Mammalian peptide transporters, PepT1 and PepT2, mediate uptake of small peptides and are essential for their absorption. PepT also mediates absorption of many drugs and prodrugs to enhance their bioavailability. PepT has twelve transmembrane (TM) helices that fold into an N-terminal domain (NTD, TM1-6) and a C-terminal domain (CTD, TM7-12) and has a large extracellular domain (ECD) between TM9-10. It is well recognized that peptide transport requires movements of the NTD and CTD, but the role of the ECD in PepT1 remains unclear. Here we report the structure of horse PepT1 encircled in lipid nanodiscs and captured in the inward-open apo conformation. The structure shows that the ECD bridges the NTD and CTD by interacting with TM1. Deletion of ECD or mutations to the ECD-TM1 interface impairs the transport activity. These results demonstrate an important role of ECD in PepT1 and enhance our understanding of the transport mechanism in PepT1.

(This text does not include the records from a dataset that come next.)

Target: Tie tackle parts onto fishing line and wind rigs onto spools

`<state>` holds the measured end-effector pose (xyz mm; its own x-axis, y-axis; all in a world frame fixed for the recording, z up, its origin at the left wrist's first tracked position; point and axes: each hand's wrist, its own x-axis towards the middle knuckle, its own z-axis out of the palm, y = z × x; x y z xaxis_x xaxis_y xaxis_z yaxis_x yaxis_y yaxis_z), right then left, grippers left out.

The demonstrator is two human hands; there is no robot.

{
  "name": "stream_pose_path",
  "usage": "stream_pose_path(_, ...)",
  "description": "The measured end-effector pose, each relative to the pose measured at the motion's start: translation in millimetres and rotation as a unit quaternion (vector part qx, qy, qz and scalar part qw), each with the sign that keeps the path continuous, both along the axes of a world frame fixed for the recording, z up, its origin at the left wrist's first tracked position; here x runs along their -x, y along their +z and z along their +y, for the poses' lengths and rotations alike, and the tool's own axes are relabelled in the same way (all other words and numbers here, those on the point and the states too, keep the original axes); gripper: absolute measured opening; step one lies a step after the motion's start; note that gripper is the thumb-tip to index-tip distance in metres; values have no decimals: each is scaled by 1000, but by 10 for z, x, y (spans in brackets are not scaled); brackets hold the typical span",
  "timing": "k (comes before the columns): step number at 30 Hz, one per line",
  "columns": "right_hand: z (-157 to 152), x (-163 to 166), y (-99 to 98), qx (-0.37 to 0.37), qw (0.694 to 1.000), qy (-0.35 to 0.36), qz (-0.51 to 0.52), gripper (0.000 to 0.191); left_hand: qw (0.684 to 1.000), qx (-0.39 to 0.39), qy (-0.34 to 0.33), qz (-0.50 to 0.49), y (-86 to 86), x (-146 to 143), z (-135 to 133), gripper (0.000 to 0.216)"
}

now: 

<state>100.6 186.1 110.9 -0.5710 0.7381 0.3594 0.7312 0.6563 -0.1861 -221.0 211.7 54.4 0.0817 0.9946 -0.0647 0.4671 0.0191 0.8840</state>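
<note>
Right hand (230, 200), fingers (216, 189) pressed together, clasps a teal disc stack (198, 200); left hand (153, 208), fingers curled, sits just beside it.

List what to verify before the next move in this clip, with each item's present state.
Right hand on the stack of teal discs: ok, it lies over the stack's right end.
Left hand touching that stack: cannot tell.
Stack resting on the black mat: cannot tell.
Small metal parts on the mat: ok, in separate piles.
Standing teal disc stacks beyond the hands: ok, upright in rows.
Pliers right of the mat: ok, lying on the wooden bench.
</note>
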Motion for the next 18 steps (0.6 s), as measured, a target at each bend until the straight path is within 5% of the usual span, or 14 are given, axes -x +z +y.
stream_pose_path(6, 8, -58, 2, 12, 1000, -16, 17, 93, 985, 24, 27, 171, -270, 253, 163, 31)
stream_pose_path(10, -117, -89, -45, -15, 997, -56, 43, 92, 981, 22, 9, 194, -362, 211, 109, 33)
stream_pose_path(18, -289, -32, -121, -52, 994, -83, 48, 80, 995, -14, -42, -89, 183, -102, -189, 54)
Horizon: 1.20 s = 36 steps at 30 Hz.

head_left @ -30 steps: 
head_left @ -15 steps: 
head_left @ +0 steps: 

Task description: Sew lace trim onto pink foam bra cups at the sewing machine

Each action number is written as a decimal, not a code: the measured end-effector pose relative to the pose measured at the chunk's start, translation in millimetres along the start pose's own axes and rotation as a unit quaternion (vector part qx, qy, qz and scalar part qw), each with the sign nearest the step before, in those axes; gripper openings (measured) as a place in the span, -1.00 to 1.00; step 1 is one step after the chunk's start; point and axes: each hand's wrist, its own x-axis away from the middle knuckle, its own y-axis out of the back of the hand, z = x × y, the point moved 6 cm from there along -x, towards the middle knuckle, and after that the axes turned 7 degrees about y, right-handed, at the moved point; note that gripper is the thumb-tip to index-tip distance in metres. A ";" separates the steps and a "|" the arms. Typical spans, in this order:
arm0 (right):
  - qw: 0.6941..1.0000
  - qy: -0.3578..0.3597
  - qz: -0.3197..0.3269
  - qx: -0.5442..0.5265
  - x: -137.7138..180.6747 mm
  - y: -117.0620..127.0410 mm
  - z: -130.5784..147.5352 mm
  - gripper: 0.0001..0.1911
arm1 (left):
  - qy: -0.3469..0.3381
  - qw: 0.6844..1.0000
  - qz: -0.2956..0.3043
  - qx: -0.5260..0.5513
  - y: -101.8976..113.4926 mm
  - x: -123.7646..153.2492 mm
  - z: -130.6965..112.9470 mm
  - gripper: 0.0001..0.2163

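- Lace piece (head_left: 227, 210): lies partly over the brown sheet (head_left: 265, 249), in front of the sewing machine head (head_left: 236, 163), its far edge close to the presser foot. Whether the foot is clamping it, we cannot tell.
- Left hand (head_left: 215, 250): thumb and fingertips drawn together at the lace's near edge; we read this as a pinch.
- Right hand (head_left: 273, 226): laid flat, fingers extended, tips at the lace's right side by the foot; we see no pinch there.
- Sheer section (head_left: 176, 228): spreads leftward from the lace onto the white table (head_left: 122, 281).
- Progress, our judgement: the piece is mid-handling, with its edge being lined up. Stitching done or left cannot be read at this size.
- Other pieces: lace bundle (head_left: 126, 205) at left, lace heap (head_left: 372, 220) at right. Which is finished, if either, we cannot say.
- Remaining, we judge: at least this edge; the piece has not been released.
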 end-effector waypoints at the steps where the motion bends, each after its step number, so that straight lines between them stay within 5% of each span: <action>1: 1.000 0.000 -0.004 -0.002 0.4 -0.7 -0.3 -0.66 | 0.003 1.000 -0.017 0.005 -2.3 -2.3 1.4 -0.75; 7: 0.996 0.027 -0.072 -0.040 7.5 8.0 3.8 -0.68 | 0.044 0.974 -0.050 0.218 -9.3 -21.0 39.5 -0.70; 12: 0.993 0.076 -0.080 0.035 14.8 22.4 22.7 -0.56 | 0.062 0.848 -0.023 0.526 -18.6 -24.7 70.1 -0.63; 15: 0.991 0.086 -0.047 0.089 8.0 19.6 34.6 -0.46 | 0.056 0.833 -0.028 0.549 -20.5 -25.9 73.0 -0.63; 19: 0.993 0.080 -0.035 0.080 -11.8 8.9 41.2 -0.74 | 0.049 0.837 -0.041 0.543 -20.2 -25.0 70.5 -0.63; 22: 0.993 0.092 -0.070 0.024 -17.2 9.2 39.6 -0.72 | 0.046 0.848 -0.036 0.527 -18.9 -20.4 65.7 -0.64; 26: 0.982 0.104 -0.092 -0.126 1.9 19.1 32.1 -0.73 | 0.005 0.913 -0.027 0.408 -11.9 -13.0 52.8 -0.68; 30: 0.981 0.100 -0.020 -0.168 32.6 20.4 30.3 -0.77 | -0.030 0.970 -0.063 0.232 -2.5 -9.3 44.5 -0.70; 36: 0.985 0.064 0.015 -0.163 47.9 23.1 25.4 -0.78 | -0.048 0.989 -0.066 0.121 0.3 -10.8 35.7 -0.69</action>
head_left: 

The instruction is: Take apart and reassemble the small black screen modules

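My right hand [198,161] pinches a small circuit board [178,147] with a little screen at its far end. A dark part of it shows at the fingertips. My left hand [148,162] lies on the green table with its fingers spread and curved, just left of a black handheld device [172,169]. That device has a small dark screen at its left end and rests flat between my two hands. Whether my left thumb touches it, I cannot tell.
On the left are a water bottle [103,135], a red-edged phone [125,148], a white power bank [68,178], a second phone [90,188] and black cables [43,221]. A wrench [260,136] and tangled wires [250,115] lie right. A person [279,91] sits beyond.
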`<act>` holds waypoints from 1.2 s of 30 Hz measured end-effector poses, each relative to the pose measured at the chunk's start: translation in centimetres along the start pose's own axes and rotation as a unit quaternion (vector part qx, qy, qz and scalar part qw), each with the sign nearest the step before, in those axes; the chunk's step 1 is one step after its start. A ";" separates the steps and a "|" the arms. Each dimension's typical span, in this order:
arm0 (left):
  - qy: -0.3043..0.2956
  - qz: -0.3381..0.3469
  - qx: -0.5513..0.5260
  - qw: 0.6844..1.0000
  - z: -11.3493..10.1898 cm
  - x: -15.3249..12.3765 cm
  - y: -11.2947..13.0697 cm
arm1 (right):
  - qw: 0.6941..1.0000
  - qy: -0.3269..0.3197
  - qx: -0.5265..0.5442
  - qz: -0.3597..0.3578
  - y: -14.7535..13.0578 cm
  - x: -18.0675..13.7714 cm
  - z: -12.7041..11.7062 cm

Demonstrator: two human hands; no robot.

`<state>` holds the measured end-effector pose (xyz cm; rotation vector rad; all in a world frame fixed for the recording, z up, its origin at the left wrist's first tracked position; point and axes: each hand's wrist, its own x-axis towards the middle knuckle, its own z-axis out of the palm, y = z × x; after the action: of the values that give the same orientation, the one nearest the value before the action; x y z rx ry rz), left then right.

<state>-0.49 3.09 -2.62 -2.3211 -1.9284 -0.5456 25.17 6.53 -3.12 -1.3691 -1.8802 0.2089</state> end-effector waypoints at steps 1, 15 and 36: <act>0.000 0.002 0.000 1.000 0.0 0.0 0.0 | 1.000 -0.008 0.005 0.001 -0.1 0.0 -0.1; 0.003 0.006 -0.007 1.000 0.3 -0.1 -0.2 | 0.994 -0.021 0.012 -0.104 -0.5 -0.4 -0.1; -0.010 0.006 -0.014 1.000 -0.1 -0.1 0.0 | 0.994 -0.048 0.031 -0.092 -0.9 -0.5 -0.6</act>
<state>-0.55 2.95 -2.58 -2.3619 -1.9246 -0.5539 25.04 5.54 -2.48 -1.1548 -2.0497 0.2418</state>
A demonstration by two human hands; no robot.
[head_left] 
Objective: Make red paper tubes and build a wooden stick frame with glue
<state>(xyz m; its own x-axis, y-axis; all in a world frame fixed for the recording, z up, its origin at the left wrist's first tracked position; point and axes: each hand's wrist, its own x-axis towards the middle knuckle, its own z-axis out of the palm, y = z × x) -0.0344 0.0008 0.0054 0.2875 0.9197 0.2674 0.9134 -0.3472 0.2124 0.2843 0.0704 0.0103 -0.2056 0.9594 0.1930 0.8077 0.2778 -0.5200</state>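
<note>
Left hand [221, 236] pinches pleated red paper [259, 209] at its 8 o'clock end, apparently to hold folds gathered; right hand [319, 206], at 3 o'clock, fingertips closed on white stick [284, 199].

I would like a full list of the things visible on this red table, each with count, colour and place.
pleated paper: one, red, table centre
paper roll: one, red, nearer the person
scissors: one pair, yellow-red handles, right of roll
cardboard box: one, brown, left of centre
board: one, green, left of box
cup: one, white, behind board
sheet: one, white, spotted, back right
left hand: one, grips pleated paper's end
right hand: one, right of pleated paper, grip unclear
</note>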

哺乳动物肽转运蛋白 PepT1 和 PepT2 介导小肽的摄取，对于小肽的吸收至关重要。PepT 还介导许多药物和前药的吸收，以提高其生物利用度。PepT 具有 12 个跨膜 (TM) 螺旋，可折叠成 N 端结构域（NTD、TM1-6）和 C 端结构域（CTD、TM7-12），并在 TM9-10 之间具有较大的胞外结构域 (ECD)。众所周知，肽转运需要 NTD 和 CTD 的运动，但 ECD 在 PepT1 中的作用仍不清楚。在这里，我们报道了马 PepT1 的结构，该结构被脂质纳米盘包围并以向内开放的 apo 构象捕获。该结构表明 ECD 通过与 TM1 相互作用来桥接 NTD 和 CTD。ECD 的缺失或 ECD-TM1 接口的突变会损害转运活性。这些结果证明了 ECD 在 PepT1 中的重要作用，并增强了我们对 PepT1 转运机制的理解。